WHAT YOU HAVE TO DO
Every line from the beginning of the records below up to the one holding "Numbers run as" should be quoted exactly; leave out the rest.

MATERIAL FOR THIS TASK Block Start

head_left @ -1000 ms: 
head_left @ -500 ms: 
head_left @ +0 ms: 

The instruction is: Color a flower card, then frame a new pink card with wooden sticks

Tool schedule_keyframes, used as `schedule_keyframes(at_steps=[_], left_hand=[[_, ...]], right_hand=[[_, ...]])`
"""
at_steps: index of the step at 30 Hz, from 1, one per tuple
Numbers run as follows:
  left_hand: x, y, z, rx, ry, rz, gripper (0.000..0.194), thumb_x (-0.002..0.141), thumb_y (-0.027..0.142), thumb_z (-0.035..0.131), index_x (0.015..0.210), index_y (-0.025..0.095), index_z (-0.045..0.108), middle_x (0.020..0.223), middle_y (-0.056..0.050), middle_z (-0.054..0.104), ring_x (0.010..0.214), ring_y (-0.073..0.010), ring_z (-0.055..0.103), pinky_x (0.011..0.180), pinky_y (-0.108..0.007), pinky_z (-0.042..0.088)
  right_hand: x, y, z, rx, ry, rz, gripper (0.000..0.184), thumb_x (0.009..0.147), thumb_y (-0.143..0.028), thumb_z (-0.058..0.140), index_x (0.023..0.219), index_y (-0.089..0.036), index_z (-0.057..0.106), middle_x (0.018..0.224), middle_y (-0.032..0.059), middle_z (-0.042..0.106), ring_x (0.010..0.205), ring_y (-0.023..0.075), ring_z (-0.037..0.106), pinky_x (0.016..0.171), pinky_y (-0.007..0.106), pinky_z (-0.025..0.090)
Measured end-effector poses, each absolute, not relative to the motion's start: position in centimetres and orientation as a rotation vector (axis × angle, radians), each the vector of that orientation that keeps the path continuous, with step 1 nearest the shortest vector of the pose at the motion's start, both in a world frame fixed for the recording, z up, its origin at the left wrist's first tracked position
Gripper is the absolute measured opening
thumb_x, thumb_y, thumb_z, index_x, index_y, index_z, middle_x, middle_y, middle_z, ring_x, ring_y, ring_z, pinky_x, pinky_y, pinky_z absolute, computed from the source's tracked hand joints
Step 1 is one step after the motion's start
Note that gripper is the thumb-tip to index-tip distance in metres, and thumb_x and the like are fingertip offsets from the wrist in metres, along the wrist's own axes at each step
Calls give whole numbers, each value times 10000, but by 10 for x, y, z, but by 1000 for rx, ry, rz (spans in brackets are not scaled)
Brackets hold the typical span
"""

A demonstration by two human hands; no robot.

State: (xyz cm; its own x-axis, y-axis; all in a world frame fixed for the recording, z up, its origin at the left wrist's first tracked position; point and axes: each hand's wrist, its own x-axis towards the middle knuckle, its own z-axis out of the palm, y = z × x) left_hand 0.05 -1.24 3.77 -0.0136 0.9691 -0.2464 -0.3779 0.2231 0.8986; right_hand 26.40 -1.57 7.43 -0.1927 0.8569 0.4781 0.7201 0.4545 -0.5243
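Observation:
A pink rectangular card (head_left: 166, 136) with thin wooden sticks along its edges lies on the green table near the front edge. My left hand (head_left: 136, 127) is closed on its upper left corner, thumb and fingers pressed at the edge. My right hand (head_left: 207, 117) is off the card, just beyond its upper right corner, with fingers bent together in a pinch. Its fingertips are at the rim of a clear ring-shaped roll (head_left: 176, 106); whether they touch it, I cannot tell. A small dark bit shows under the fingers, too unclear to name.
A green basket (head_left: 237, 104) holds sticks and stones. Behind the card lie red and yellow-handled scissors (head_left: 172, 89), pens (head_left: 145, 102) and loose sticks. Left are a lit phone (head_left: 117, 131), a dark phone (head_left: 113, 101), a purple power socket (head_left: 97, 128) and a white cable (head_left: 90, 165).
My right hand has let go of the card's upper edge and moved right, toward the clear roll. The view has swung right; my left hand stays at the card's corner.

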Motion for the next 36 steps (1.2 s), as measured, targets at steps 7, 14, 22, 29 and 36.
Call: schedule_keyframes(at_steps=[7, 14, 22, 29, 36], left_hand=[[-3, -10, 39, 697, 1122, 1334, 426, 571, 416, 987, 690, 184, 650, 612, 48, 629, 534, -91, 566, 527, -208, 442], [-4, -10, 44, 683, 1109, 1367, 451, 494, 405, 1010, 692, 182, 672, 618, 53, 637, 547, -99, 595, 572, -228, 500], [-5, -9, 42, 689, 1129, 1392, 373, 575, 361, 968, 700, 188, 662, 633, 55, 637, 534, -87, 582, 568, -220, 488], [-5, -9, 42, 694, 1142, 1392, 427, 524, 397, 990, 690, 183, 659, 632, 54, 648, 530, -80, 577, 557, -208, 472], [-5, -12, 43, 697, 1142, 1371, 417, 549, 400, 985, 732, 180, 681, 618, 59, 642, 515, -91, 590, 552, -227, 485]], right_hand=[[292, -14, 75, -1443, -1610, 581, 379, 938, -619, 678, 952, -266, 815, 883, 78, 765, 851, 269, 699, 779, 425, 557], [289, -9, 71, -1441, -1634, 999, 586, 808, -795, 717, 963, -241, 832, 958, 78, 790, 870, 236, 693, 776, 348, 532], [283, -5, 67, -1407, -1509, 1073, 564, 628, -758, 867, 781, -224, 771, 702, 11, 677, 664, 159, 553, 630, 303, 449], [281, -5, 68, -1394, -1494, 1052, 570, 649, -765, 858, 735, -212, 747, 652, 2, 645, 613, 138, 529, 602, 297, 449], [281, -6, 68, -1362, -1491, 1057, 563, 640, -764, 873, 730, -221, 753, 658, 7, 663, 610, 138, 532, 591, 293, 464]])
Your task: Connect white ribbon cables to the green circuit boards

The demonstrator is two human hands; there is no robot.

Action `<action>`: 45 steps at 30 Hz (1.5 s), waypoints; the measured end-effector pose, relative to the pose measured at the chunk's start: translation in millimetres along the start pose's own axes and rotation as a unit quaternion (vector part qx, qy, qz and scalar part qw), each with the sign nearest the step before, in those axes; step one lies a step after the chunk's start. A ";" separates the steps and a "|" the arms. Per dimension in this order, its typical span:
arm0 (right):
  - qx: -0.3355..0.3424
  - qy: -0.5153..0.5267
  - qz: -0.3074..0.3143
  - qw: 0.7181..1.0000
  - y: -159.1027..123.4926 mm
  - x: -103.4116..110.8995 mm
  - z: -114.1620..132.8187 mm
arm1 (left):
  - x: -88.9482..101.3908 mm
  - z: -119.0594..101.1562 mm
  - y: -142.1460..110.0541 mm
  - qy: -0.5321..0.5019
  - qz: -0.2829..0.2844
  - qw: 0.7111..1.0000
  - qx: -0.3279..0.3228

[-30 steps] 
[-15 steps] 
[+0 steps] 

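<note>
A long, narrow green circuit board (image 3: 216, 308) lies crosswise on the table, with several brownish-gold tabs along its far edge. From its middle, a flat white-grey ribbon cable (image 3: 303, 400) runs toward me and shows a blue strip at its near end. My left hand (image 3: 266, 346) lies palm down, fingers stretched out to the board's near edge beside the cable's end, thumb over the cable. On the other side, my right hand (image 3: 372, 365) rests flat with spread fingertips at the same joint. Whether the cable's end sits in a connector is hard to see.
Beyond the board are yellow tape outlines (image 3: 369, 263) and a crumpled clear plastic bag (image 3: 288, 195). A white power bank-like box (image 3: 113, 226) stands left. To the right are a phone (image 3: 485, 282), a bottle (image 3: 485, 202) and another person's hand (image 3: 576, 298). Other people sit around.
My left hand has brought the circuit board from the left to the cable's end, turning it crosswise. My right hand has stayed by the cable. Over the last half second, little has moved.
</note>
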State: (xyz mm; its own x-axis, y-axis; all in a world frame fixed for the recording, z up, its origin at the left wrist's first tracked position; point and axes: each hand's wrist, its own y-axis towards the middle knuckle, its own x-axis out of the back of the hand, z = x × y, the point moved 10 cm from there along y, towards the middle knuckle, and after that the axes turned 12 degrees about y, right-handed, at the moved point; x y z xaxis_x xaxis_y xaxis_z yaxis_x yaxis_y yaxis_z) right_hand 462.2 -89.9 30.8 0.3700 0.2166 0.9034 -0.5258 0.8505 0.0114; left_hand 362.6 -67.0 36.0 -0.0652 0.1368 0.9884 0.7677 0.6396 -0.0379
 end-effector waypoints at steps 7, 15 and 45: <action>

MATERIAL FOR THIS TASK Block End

TASK OUTPUT
head_left @ -1000 ms: 
head_left @ -500 ms: 
head_left @ +0 ms: 

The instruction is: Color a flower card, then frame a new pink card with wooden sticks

Tool schedule_keyframes, used as `schedule_keyframes(at_steps=[_], left_hand=[[_, ...]], right_hand=[[_, ...]])`
"""
at_steps: index of the step at 30 Hz, from 1, one per tuple
Numbers run as follows:

The complete answer has been presented.